Beeline Failed To Start With OOM Error When Calling getConsoleReader Method

If you get the following error when trying to start up beeline from command line:

Exception in thread "main" java.lang.OutOfMemoryError: Requested array size exceeds VM limit 
at java.util.Arrays.copyOf(Arrays.java:2271) 
at java.io.ByteArrayOutputStream.grow(ByteArrayOutputStream.java:113) 
at java.io.ByteArrayOutputStream.ensureCapacity(ByteArrayOutputStream.java:93) 
at java.io.ByteArrayOutputStream.write(ByteArrayOutputStream.java:122) 
at org.apache.hive.beeline.BeeLine.getConsoleReader(BeeLine.java:854) 
at org.apache.hive.beeline.BeeLine.begin(BeeLine.java:766) 
at org.apache.hive.beeline.BeeLine.mainWithInputRedirection(BeeLine.java:480) 
at org.apache.hive.beeline.BeeLine.main(BeeLine.java:463) 
at sun.reflect.NativeMethodAccessorImpl.invoke0(Native Method) 
at sun.reflect.NativeMethodAccessorImpl.invoke(NativeMethodAccessorImpl.java:57) 
at sun.reflect.DelegatingMethodAccessorImpl.invoke(DelegatingMethodAccessorImpl.java:43) 
at java.lang.reflect.Method.invoke(Method.java:606) 
at org.apache.hadoop.util.RunJar.run(RunJar.java:221) 
at org.apache.hadoop.util.RunJar.main(RunJar.java:136) 

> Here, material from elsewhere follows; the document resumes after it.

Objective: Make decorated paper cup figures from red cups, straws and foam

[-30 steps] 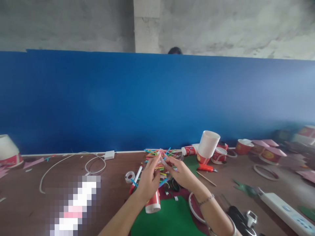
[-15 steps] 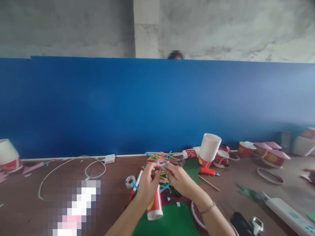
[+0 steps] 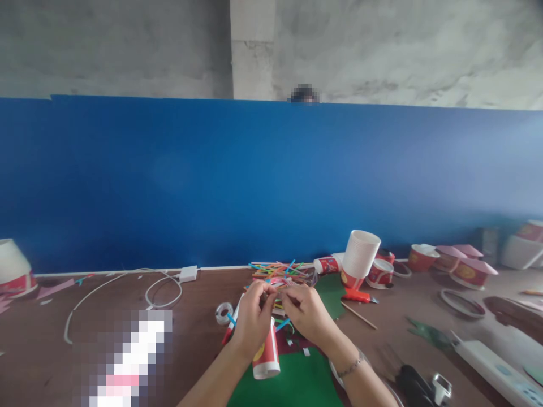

Based on the stacktrace, we can see that Beeline was at startup phase and was trying to initialize through getConsoleReader method, which will read data from beeline’s history file:

    try {
      // now load in the previous history
      if (hist != null) {
        History h = consoleReader.getHistory();
        if (h instanceof FileHistory) {
          ((FileHistory) consoleReader.getHistory()).load(new ByteArrayInputStream(hist
              .toByteArray()));
        } else {
          consoleReader.getHistory().add(hist.toString());
        }
      }
    } catch (Exception e) {
        handleException(e);
    }

By default, the history file is located under ~/.beeline/history and beeline will load the latest 500 rows into memory. If those queries are super big, containing lots of characters, it is possible that the history file size will reach as big as a few GBs. When beeline is trying to load such big history file into memory, it will eventually fail with OutOfMemory error.

I have reported such issue in the Hive upstream JIRA: HIVE-15166, and I am in the middle of submitting a patch for it.

For the time being, the best way is to remove the ~/.beeline/history file before you fire up beeline.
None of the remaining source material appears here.